*** Block opens ***

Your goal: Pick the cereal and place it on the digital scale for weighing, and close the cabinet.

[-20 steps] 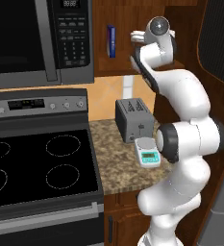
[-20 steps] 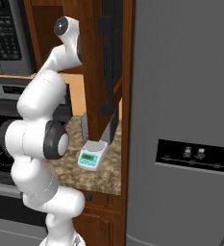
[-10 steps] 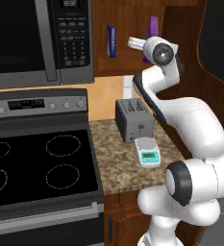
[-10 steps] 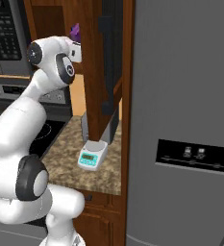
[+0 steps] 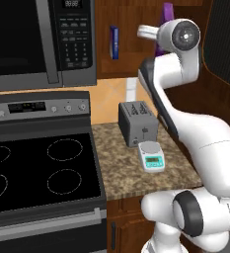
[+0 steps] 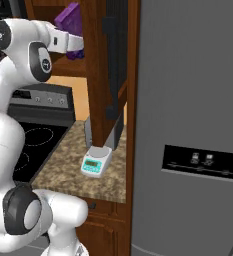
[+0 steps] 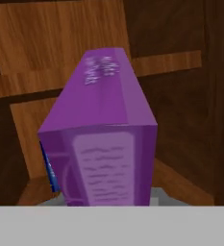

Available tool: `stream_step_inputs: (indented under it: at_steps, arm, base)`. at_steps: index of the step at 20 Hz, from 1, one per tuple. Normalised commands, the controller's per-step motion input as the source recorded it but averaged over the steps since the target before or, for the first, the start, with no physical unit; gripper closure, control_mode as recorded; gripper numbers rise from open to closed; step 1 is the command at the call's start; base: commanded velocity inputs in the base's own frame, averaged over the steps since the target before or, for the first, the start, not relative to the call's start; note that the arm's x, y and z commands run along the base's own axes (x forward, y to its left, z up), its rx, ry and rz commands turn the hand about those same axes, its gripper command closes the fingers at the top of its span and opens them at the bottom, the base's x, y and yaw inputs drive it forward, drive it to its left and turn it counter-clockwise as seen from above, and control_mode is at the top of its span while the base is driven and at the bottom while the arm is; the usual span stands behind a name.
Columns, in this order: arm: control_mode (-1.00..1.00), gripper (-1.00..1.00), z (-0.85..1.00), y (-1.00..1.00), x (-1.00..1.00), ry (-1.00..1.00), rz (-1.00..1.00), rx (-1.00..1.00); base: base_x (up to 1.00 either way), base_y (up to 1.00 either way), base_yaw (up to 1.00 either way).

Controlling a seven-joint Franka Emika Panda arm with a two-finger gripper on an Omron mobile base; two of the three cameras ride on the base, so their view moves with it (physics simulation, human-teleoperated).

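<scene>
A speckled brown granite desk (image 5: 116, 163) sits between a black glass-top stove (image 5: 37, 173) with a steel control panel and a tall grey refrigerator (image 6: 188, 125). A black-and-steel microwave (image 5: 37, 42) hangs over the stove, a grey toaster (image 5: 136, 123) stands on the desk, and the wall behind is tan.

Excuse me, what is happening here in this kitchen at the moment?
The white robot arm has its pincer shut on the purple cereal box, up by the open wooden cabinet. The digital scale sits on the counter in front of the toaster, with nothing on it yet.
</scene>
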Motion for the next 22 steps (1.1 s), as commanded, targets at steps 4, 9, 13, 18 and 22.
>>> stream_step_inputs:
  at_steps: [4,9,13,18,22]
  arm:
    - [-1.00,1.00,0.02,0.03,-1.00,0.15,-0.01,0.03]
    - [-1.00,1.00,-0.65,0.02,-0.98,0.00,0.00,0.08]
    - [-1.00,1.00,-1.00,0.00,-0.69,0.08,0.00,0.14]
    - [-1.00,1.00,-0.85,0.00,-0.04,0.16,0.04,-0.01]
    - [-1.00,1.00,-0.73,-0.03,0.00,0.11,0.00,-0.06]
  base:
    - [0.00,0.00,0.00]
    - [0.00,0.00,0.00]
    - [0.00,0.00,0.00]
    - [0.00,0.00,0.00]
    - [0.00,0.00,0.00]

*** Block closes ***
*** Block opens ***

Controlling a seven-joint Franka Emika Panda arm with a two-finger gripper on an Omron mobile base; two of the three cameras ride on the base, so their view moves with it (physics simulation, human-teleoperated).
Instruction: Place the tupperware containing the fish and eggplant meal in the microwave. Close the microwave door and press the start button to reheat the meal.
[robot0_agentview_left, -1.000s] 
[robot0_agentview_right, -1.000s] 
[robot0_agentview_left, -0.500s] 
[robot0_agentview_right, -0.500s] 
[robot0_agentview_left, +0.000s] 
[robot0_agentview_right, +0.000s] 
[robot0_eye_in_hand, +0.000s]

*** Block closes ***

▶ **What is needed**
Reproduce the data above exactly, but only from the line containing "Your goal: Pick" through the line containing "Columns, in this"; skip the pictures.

▶ **Exercise solution**
Your goal: Pick the cereal and place it on the digital scale for weighing, and close the cabinet.

[-20 steps] 
[-20 steps] 
[-10 steps] 
[-10 steps] 
[+0 steps] 
[+0 steps] 
[+0 steps] 

Available tool: `stream_step_inputs: (indented under it: at_steps, arm, base)`. at_steps: index of the step at 20 Hz, from 1, one per tuple. Normalised commands, the controller's per-step motion input as the source recorded it but averaged over the steps since the target before or, for the first, the start, with no physical unit; gripper closure, control_mode as recorded; gripper numbers rise from open to closed; step 1 is the command at the call's start; base: commanded velocity inputs in the base's own frame, averaged over the steps since the target before or, for the first, the start, not relative to the call's start; note that the arm's x, y and z commands run along the base's own axes (x forward, y to its left, z up), its rx, ry and rz commands turn the hand about those same axes, its gripper command closes the fingers at the top of its span and opens them at the bottom, the base's x, y and yaw inputs drive it forward, drive it to its left and turn it counter-clockwise as seen from above, and control_mode is at the top of its span while the base is driven and at the bottom while the arm is; the usual span stands behind a name.
Columns, in this order: arm: control_mode (-1.00..1.00), gripper (-1.00..1.00), z (-0.85..1.00), y (-1.00..1.00), x (-1.00..1.00), ry (-1.00..1.00), rz (-1.00..1.00), rx (-1.00..1.00); base: base_x (up to 1.00 either way), base_y (up to 1.00 either way), base_yaw (up to 1.00 either way).

The answer is finished.